If a number has exactly two $1$’s in its binary representation, then it can be expressed as $2^a + 2^b$ where $a > b \ge 0$ (thus, $a \ge 1$).
If $b \ge 1$, then $2^a + 2^b = 2^{a-1}+2^{a-1}+2^b=2^a+2^{b-1}+2^{b-1}$, so it is not good.
If $b=0$, then $2^a + 1 = 2^{a-1}+2^{a-1}+2^0$. Assume there is another way to express $2^a+1$ as a sum of three powers of $2$. Since $2^a+1$ is odd, then there should be an odd number of $2^0$’s in the sum. If $a=1$, then $3=1+1+1$ which is obviously the only way to express $3$ as a sum of three powers of $2$, so $3$ is good.
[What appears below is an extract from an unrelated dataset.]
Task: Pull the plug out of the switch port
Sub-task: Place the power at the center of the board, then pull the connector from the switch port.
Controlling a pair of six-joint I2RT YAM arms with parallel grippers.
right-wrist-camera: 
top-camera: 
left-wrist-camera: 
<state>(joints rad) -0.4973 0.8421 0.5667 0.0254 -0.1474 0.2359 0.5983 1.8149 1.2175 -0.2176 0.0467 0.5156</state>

If $a \ge 2$, then $2^a \ge 4 > 3$, so there can only be one $2^0$ in the sum. Thus, there should be two nonnegative integers $m$ and $n$ such that $2^a = 2^m+2^n$ and $(m, n) \ne (a-1, a-1)$. If $m=n$, then both have to be $a-1$, contradiction. So $m \ne n$. WLOG $m > n$, then $2^{m-n}+1$ is an odd factor of $2^a$ greater than $1$, contradiction.
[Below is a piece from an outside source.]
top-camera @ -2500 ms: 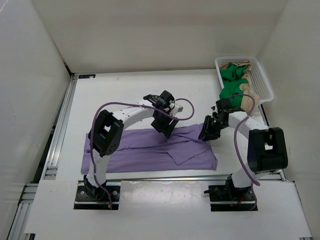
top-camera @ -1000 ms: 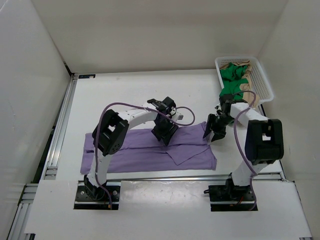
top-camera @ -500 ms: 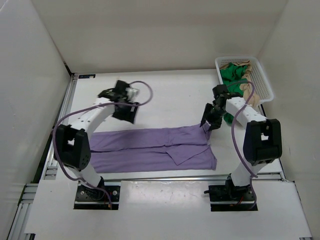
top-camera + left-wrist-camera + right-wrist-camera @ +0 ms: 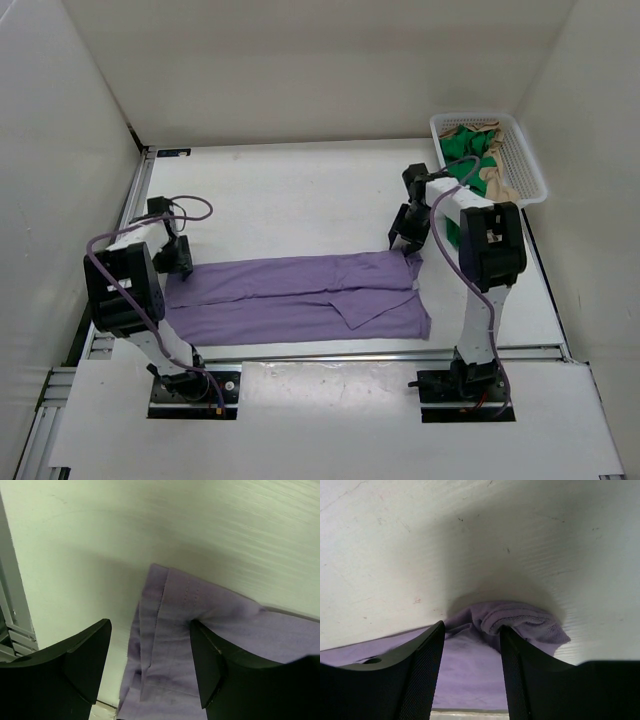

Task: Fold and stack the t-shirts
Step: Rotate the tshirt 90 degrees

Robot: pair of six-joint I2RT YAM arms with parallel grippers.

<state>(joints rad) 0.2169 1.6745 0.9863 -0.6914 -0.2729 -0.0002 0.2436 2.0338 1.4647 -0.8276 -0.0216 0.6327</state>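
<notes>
Lavender t-shirt (image 4: 300, 295): it is lying spread flat on the near half of the table (image 4: 300, 190), with its long axis running left to right.
Left pincer (image 4: 150, 640): you are hovering it with jaws apart over the shirt's far-left corner, and the hem is showing between the fingers, unclamped.
Right pincer (image 4: 471, 630): you are holding it with jaws apart at the far-right corner, where a small bunched fold is sitting just beyond the fingertips; nothing is being gripped.
Key relation: each arm is standing at its own end of the shirt's far edge, so the cloth is stretching near and inward from both pincers. The left arm is nearer the left end, the right arm nearer the right.
Other shirts: the green t-shirt (image 4: 462, 150) and the tan t-shirt (image 4: 497, 180) are waiting crumpled in the white mesh basket (image 4: 527, 160) at far right.
Change: half a second ago your left pincer was raised far-left of the shirt and is now coming down at its end; earlier both were working mid-shirt.
</notes>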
Hence, all numbers in the form $2^a + 1$ where $a \ge 1$ are good.
If a number has exactly one $1$ in its binary representation, then it must be in the form $2^a$ where $a \ge 0$. Note that for $a=0,1$, $2^a < 3 = 2^0+2^0+2^0$, so they are not good.
For $a \ge 2$, we have $2^a = 2^{a-1} + 2^{a-2} + 2^{a-2}$. If there is another way to express $2^a$ as a sum of three powers of $2$, then they should not be pairwise distinct, for there will be three $1$’s in the binary representation. Thus, at least two of them are equal, so there must be a way to express $2^a$ as a sum of two powers of $2$. But as shown earlier, the only way to express $2^a$ as a sum of two powers of $2$ is $2^{a-1}+2^{a-1}$, so the only way to show $2^a$ as a sum of three powers of two is $2^a = 2^{a-1} + 2^{a-2} + 2^{a-2}$.
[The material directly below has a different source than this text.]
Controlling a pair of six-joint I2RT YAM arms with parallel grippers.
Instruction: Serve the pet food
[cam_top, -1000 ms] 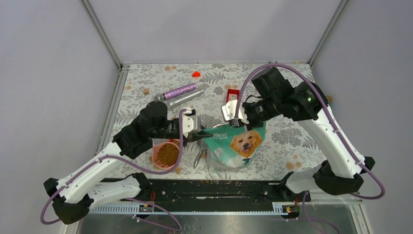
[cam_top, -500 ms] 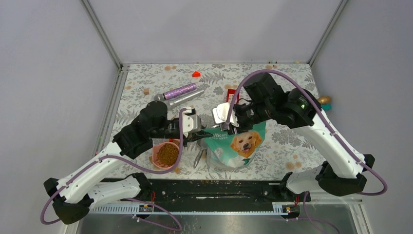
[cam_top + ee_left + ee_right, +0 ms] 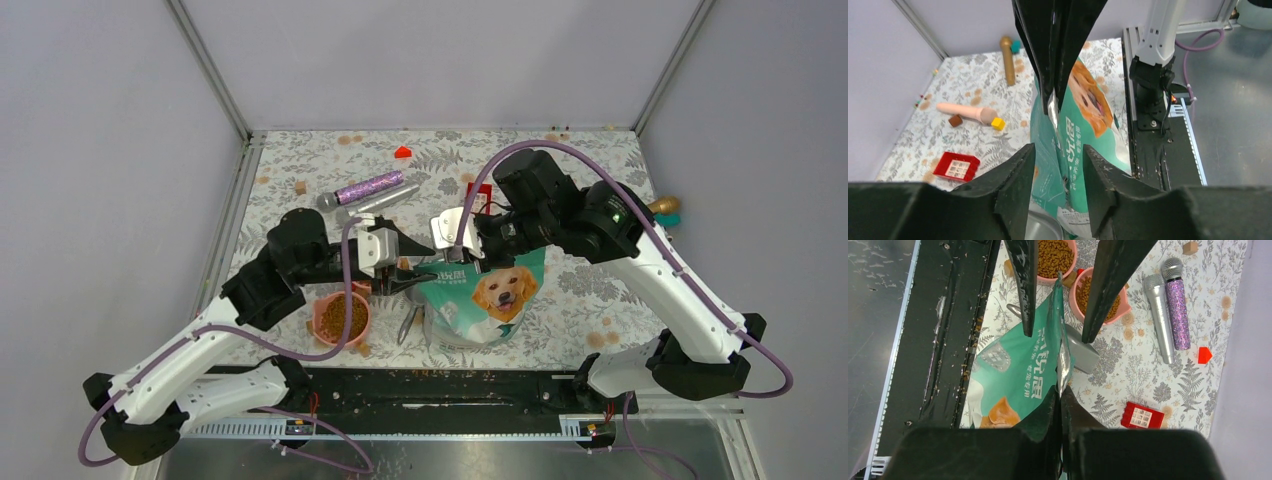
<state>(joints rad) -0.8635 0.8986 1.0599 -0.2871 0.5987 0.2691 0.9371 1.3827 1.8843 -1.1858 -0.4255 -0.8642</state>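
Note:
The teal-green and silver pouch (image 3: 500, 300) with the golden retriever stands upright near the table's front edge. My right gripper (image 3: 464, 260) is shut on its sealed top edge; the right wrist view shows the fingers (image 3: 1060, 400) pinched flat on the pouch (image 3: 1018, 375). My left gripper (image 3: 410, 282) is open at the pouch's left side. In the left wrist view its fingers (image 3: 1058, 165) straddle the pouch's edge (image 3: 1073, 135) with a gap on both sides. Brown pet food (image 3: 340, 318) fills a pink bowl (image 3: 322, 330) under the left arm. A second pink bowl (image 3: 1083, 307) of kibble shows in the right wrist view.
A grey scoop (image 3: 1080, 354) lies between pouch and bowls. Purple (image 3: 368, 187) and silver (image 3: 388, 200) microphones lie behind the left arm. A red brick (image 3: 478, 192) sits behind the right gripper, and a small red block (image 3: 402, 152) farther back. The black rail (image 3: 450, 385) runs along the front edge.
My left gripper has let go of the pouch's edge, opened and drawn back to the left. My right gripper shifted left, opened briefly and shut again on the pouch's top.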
Thus, $2^a$ is good for all integers $a \ge 2$.
Since $2^{10} < 2017 < 2^{11}$, there must be at most $11$ digits in the binary representation of the number. But the integers from $2017$ to $2047$ also have $11$ digits in their binary representations, so we have to check if any of them are good.
Fortunately, $2^{10}<2^{10}+1<2^{10}+2^9+2^8<2017<2047<2^{11}$, so none of them are good.
There are $\binom{11}{3}=165$ good numbers less than $2017$ which are sums of three distinct powers of $2$.
If $2^a+1 < 2017$ and $a \ge 1$, then $a = 1,2,\dots, 10$. Hence, there are $10$ good numbers less than $2017$ in the form $2^a+1$.
If $2^a < 2017$ and $a \ge 2$, then $a = 2,3,\dots, 10$. Hence, there are $9$ good numbers less than $2017$ in the form $2^a$.
Therefore, there are $165+10+9=\boxed{184}$ good numbers less than $2017$.